PROBLEM TO WORK ON: With pictures left out, output word for word the lines from the one containing "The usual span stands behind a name" through the end of the material below.

*** DATASET EXCERPT

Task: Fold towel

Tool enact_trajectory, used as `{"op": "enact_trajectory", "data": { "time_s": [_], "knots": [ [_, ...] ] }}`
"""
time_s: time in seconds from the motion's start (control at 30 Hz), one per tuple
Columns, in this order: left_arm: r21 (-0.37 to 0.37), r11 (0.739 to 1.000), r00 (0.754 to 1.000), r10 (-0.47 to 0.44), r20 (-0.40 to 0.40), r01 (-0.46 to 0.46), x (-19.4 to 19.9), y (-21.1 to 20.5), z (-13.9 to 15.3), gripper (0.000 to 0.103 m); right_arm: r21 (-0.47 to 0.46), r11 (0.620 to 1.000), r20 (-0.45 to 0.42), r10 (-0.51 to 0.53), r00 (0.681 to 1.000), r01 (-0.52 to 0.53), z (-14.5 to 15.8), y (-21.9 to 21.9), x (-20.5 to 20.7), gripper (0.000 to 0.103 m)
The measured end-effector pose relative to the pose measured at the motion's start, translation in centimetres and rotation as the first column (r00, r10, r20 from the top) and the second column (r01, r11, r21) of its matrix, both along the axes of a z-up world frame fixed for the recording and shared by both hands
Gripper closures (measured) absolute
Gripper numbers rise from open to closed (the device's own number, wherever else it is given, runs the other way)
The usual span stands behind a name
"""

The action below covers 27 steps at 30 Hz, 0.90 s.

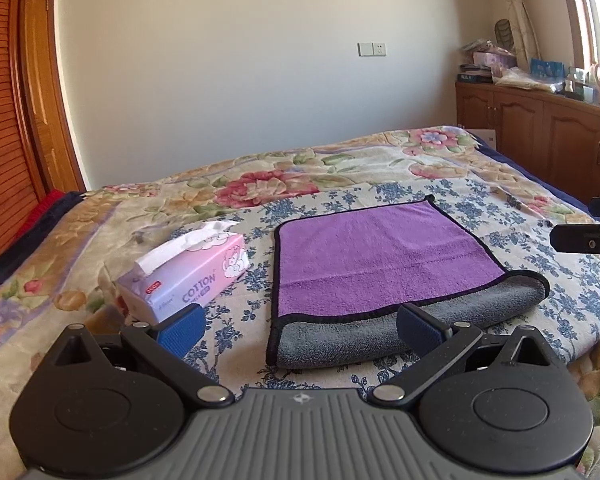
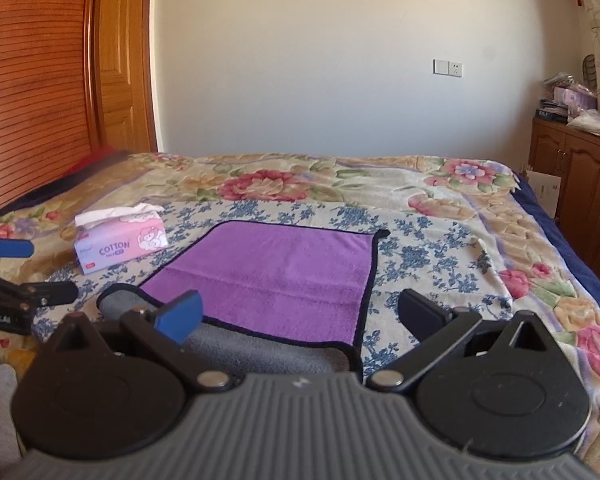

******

YOUR SOLUTION:
The usual span stands behind a name
"""

The action below covers 27 steps at 30 Hz, 0.90 s.

Besides the given answer, there is nothing more to add.